WORK ORDER:
Only one stretch of the data below is wanted: the lines from the one with "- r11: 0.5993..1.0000" through the one with "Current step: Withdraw", repeated exactly.

SOURCE DATA:
[Start of section]

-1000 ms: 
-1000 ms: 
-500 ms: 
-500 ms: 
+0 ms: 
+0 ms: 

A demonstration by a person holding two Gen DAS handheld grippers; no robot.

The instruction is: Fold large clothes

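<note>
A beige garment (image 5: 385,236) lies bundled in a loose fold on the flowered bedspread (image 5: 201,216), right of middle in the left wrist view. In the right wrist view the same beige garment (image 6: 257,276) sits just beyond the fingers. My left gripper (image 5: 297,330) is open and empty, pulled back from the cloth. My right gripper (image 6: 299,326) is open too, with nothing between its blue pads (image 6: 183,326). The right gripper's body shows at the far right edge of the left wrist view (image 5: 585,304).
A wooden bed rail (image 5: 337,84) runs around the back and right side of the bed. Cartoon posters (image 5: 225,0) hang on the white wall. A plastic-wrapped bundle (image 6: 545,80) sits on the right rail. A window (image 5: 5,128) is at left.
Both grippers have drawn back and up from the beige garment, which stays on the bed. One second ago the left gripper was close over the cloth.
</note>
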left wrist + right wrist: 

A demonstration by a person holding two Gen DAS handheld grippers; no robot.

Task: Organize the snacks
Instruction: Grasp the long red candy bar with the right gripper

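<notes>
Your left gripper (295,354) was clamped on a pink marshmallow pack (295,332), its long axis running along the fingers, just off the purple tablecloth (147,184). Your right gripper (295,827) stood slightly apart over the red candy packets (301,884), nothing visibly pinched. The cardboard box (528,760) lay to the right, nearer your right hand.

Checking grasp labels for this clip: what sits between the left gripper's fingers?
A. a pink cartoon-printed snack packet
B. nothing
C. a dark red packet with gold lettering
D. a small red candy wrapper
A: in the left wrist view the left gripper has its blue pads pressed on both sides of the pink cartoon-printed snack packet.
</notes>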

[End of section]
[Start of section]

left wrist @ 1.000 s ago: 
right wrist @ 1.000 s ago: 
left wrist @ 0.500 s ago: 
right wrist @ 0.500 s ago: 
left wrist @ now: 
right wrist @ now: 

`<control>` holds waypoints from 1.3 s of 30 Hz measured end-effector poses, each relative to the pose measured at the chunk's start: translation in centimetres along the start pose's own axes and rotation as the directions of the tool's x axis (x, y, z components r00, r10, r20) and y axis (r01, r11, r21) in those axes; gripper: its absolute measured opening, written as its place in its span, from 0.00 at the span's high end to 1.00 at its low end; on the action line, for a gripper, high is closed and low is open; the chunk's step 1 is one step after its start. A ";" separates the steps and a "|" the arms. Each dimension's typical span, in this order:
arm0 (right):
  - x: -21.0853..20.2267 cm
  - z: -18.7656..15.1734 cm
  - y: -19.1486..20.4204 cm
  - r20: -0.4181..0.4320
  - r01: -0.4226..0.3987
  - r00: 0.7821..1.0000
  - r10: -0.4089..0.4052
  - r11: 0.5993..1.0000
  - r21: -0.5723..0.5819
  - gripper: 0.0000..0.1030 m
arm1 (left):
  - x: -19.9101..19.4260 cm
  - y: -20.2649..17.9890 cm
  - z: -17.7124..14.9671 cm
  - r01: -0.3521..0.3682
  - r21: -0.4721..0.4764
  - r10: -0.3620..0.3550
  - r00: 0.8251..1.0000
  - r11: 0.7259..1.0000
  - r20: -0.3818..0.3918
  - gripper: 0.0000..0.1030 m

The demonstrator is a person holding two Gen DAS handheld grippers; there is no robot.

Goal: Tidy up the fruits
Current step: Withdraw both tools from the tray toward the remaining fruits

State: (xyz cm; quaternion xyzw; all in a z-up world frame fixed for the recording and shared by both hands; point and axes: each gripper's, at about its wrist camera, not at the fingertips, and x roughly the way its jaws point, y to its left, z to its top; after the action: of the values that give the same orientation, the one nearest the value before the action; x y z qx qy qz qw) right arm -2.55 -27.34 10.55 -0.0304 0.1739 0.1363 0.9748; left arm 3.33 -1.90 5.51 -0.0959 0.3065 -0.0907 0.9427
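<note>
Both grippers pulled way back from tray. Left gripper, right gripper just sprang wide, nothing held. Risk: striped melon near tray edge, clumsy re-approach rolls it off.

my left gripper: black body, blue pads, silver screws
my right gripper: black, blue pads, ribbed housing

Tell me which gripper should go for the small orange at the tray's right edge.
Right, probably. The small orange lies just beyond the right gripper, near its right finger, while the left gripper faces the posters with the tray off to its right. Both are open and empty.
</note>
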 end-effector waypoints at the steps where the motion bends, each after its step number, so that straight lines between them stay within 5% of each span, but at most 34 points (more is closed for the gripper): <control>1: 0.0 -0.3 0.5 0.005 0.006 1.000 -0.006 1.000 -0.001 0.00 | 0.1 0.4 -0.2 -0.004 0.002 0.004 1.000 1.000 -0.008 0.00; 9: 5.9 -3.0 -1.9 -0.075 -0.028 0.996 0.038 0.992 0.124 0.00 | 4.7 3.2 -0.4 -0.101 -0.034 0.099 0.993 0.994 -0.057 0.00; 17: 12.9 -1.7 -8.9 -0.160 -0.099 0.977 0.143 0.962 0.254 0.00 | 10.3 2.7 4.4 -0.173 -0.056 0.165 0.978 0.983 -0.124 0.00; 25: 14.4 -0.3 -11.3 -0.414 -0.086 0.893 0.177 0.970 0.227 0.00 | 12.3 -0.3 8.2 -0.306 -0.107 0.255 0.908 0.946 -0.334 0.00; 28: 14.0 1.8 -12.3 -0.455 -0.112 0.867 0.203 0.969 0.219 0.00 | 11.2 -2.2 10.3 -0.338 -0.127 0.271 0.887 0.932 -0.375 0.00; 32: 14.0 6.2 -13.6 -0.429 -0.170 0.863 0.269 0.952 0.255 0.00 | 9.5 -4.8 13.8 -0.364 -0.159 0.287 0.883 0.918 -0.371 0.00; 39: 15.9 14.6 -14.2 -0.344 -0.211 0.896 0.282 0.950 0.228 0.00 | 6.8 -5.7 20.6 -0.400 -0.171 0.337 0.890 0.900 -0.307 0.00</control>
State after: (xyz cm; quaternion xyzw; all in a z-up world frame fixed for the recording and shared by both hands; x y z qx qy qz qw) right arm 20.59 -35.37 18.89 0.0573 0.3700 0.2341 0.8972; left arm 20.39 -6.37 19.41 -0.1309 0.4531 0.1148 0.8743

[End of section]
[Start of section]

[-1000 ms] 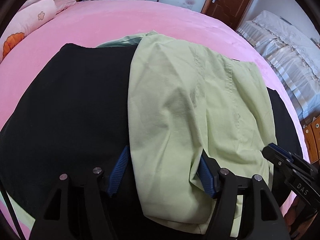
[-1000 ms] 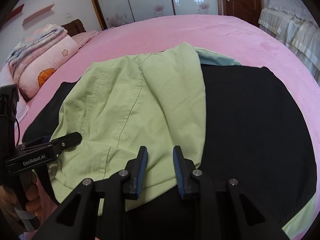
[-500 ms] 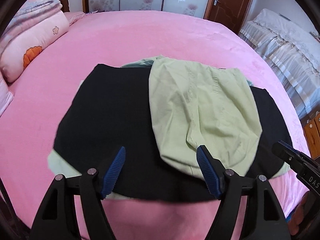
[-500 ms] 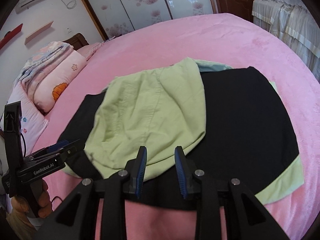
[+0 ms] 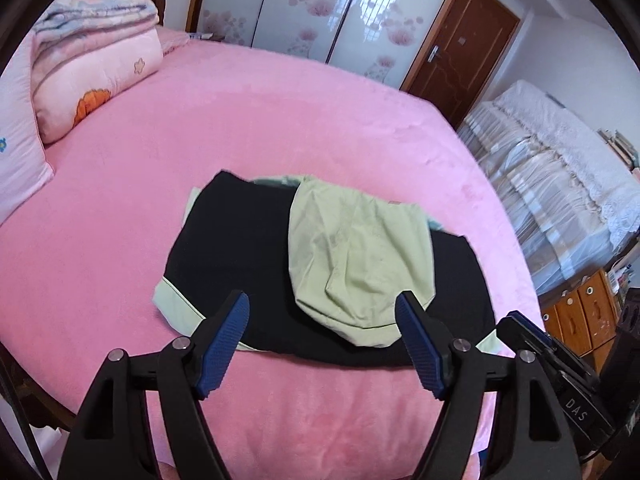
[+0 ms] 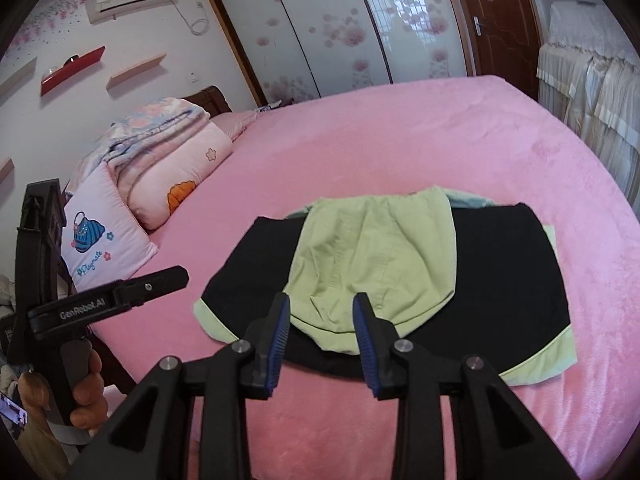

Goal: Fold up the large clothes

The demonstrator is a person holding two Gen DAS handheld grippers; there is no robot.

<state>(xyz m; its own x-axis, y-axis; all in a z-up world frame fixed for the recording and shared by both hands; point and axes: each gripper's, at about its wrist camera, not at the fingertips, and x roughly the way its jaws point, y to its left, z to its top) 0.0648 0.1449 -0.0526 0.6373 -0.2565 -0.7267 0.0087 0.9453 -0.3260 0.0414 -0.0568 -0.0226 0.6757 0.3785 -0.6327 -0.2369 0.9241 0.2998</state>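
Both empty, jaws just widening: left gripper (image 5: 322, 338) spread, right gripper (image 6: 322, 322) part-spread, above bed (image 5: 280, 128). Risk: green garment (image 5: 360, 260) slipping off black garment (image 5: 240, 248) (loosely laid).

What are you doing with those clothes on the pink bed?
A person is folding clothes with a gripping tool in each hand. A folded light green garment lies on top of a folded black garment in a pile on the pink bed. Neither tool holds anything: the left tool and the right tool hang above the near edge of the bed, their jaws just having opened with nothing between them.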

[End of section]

ANSWER AREA:
  - r11: 0.5993..1.0000
  - r21: -0.5723..0.5819
  - gripper: 0.0000..0.1030 m
arm1 (left):
  - x: -19.9101..19.4260 cm
  - y: -20.2649..17.9890 cm
  - z: -17.7124..14.9671 cm
  - r01: -0.3521..0.3682
  - r21: -0.4721..0.4764
  - r10: -0.3620..0.3550
  - r00: 0.8251..1.0000
  - r11: 0.7259..1.0000
  - r20: -0.3818..0.3918
  - gripper: 0.0000..0.1030 m

The demonstrator is a person holding two Gen DAS handheld grippers; there is no robot.

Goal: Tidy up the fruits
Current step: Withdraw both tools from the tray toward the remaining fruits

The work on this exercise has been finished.